What the task requires: Each line below is to be copied exactly; images do not go into the copy.

Information supplied:
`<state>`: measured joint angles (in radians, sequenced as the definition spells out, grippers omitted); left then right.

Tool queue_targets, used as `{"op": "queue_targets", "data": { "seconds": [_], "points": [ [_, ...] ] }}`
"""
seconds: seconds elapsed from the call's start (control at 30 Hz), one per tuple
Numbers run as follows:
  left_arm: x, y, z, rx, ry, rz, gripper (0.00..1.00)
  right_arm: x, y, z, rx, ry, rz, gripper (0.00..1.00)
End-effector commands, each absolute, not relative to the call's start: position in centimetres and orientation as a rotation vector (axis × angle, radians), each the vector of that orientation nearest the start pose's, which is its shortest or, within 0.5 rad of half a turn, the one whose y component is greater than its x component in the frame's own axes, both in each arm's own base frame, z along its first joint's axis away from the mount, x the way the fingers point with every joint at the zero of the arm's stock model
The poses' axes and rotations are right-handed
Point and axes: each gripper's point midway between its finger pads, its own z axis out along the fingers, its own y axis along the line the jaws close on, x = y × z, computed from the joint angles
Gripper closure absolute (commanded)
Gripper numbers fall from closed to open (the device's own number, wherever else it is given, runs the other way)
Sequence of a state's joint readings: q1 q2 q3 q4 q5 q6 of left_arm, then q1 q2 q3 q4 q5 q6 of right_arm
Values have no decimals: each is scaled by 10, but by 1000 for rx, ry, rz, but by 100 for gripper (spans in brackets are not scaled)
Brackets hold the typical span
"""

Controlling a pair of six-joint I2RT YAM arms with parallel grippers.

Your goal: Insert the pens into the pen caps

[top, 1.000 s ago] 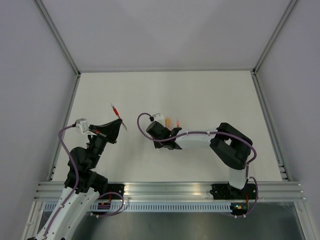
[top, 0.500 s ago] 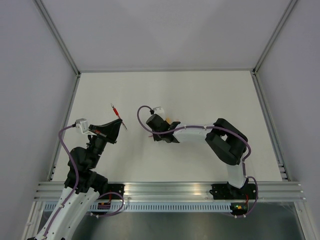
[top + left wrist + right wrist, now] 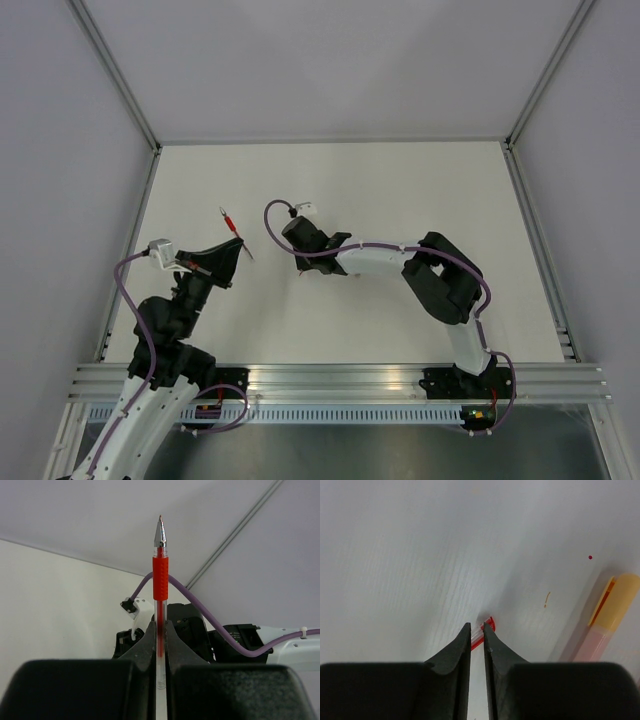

Output below:
`<state>`: measured joint angles (in radians, sequenced as the definition spells out, grippers omitted); left then right.

Tool queue_targets, used as `{"op": "queue_targets", "data": { "seconds": [_], "points": [ [_, ...] ] }}`
"""
seconds: seconds elapsed from the call's start (control at 30 Hz), one per tuple
Numbers run as follows:
  left_arm: x, y, z, rx, ry, rz, gripper (0.00..1.00)
  right_arm: x, y, z, rx, ry, rz, gripper (0.00..1.00)
End-effector commands, each absolute, not relative to the call's start: position in centimetres and orientation as a rotation vector (axis × angle, radians), each the vector of that orientation nearest the start pose's, which is its shortest or, within 0.5 rad of half a turn, the one whose y component is greater than its x component in the frame's own axes, both in each arm's own base frame, z along its first joint's axis away from the mount, x the way the fingers point with every joint at the zero of the arm's stock model
The poses' axes and rotations are right-handed
Point and axes: each gripper's point midway between its finger pads, its own z axis out along the fingers, its own y axis along the line the jaws close on, x = y × z, computed from the joint angles
Gripper closure absolute (commanded)
Gripper numbers fall from closed to open (the device's own number, wherever else it is given, runs the other way)
Sequence of a state's joint readings: q1 q2 q3 q4 q5 q6 of left_arm, then q1 q2 q3 q4 q5 q6 of right_arm
Values have no decimals: each is scaled by 10, but by 1000 for rx, ry, rz, but by 100 for gripper (spans in brackets are not scaled)
Brackets hold the typical span
"""

Controlling a pair of six-joint I2RT YAM arms with parallel grippers.

Your goal: Insert the pens into the pen caps

[top, 1.000 s ago] 
[top, 0.500 s ago] 
[top + left wrist + right wrist, now] 

Nothing remains to be answered in this exercise.